Index naming, metadata, and templates
Table of Contents
Overview
We would like to be able to specify the path for a particular index, when the index is created.
There are three things that are required for us to reach a point where this would work.
First, we need to be able to avoid #8254 with all the complications of filesystem-specific naming of indices. Currently we use the directory name as the name of the index when re-importing it as a dangling index. This can lead to issues for Unicode index names.
Second, we need to be able to specify the path for the index's data when the index is created.

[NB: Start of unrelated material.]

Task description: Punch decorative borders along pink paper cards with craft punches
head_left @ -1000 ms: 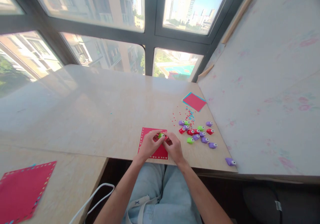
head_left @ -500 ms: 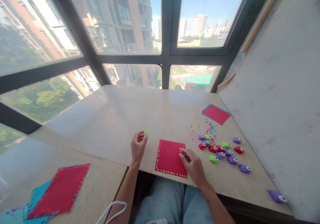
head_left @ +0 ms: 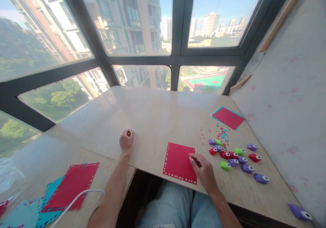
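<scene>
Evidently a green punch (head_left: 130, 131) is gripped aside by the left hand (head_left: 126, 141), while the red card (head_left: 179, 162) is pinned flat at its edge by the right hand (head_left: 202, 170), hands well apart.

You sit at a pale wood-grain table (head_left: 158, 112) pushed into a corner of dark-framed windows (head_left: 175, 56). Bright daylight shows apartment blocks, trees and a green sports court outside. A pale, pink-smudged wall (head_left: 287, 92) rises at your right, touching the table edge.
</scene>
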Available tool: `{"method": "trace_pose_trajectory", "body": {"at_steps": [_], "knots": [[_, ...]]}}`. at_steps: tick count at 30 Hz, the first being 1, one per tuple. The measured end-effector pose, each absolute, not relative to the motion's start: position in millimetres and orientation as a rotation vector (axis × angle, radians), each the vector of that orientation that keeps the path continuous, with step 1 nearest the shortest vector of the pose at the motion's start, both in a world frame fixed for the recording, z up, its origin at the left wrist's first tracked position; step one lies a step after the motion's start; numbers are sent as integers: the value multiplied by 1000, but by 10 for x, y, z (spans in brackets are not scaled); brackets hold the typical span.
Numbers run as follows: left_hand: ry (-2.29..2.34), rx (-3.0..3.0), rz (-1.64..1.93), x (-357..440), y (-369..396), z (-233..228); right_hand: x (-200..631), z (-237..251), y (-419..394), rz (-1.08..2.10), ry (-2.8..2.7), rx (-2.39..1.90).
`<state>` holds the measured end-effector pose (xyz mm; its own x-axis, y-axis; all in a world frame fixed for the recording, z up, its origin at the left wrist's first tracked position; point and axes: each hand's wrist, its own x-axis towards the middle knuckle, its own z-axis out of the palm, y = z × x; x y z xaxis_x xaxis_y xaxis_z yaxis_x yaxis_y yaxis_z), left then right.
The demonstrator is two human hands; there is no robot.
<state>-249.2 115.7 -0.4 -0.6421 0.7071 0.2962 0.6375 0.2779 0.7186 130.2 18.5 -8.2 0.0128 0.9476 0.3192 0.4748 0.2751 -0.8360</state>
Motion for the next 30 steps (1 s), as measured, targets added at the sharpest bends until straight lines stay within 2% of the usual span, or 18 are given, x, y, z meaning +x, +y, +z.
{"method": "trace_pose_trajectory", "body": {"at_steps": [9,16,20,24,30], "knots": [[2508,1344,1199,-2476,1166,-5,1286,-27,189,648,-1578,-1342],[2497,1216,1343,-2399,1007,35,1315,-12,111,746,-1405,-1321],[2469,1185,1463,-2074,674,56,1371,-32,-31,744,-1245,-1326],[2124,1362,1634,-1402,70,131,1419,37,-249,740,-1075,-1374],[1548,1490,1402,-454,-989,275,1850,521,-719,629,-981,-1364]]}}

Third, we need to be able to specify a template for how the directory should be laid out, we can reuse the existing mustache template functionality inside of Elasticsearch for this, so we can do something like:
POST /test { "settings": { "number_of_shards": 5, "number_of_replicas": 1 "data_path": "/mnt/testdata", "path_template": "{{index_name}}/shard_{{shard_num}}" }, "mappings": { ... } }
Which would put data in /mnt/testdata/test/shard_0
,
/mnt/testdata/test/shard_1
, etc.
Steps
Here's what we need to do this:
1. Add functionality to read index name from a metadata file
Instead of using the directory name, we should read the name of the index from a
meta.json
file in the top-level index directory.
For the index "test", we would read:
/mnt/testdata/test/meta.json
Which would contain something like:
{ "name": "test" }
If this file doesn't exist, we can fall back to using the directory name for the index name.
2. Specifying the data_path
for an index
Using only the data_path
without a template should simply write all of that
index's data to the given location instead of the default path.data
configuration value.
3. Specifying a path_template
for an index
We should use a good default and document what the default is.